Would you please transcribe the listing exactly, with no images?

--------------------------------------------------

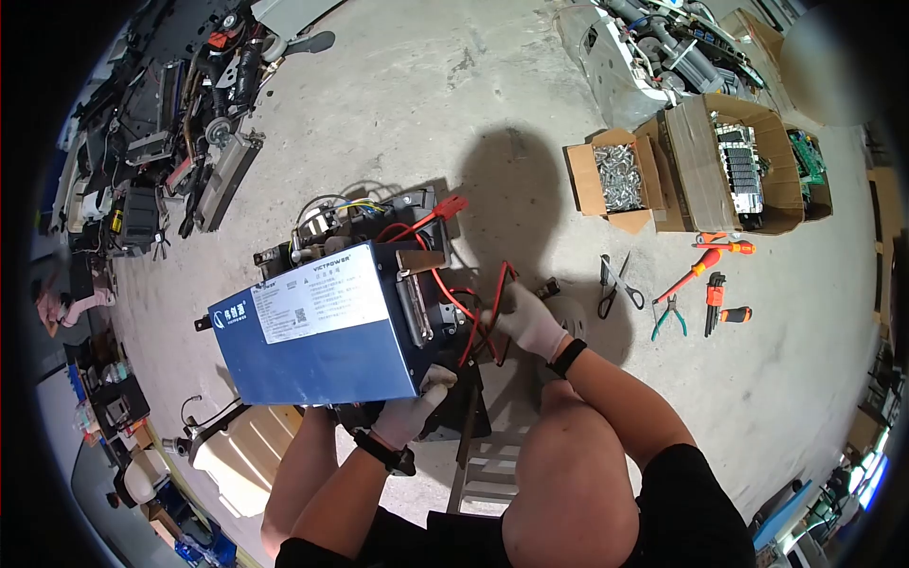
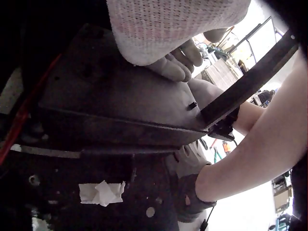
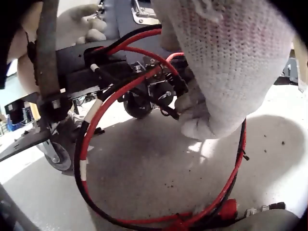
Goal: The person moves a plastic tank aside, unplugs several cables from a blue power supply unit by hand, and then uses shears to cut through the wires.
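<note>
A blue battery box (image 1: pixel 312 364) with a white label sits tilted on a dark wheeled chassis, its labelled side facing up. My gloved left hand (image 1: pixel 415 415) grips the box's lower right corner; its curled fingers also show beside the box in the right wrist view. To the right of the box, my gloved right hand (image 1: pixel 532 324) holds the red and black cables (image 3: pixel 91 120), fingers curled at the black connector end. The cables form a wide loop hanging below that hand. A red plug (image 1: pixel 449 207) lies over the top of the box.
Scissors (image 1: pixel 617 286), pliers (image 1: pixel 670 320) and red-handled screwdrivers (image 1: pixel 696 270) lie on the floor at right. Behind them are a small carton of screws (image 1: pixel 620 178) and a larger carton of circuit boards (image 1: pixel 686 166). Scrap parts (image 1: pixel 175 142) pile up at the far left.
</note>
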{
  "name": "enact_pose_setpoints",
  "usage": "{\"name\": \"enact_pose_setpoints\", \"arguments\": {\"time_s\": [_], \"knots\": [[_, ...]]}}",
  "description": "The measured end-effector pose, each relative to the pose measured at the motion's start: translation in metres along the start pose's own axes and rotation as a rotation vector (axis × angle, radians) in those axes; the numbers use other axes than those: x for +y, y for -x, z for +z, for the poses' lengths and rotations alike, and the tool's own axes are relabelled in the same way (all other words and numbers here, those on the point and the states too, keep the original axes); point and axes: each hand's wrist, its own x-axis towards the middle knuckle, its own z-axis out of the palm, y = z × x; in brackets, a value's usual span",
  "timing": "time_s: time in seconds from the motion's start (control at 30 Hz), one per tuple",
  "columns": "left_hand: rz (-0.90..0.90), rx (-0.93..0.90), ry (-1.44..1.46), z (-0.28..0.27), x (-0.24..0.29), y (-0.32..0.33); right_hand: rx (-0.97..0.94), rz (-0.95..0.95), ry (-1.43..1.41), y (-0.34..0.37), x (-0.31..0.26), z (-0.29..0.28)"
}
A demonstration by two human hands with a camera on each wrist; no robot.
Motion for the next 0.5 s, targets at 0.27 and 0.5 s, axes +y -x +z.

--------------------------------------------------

• **ANSWER SECTION**
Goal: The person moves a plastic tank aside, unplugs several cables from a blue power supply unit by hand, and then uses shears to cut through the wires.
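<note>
A blue battery box (image 1: pixel 312 364) with a white label sits tilted on a dark wheeled chassis, its labelled side facing up. My gloved left hand (image 1: pixel 415 415) grips the box's lower right corner; its curled fingers also show beside the box in the right wrist view. To the right of the box, my gloved right hand (image 1: pixel 532 324) holds the red and black cables (image 3: pixel 91 120), fingers curled at the black connector end. The cables form a wide loop hanging below that hand. A red plug (image 1: pixel 449 207) lies over the top of the box.
Scissors (image 1: pixel 617 286), pliers (image 1: pixel 670 320) and red-handled screwdrivers (image 1: pixel 696 270) lie on the floor at right. Behind them are a small carton of screws (image 1: pixel 620 178) and a larger carton of circuit boards (image 1: pixel 686 166). Scrap parts (image 1: pixel 175 142) pile up at the far left.
</note>
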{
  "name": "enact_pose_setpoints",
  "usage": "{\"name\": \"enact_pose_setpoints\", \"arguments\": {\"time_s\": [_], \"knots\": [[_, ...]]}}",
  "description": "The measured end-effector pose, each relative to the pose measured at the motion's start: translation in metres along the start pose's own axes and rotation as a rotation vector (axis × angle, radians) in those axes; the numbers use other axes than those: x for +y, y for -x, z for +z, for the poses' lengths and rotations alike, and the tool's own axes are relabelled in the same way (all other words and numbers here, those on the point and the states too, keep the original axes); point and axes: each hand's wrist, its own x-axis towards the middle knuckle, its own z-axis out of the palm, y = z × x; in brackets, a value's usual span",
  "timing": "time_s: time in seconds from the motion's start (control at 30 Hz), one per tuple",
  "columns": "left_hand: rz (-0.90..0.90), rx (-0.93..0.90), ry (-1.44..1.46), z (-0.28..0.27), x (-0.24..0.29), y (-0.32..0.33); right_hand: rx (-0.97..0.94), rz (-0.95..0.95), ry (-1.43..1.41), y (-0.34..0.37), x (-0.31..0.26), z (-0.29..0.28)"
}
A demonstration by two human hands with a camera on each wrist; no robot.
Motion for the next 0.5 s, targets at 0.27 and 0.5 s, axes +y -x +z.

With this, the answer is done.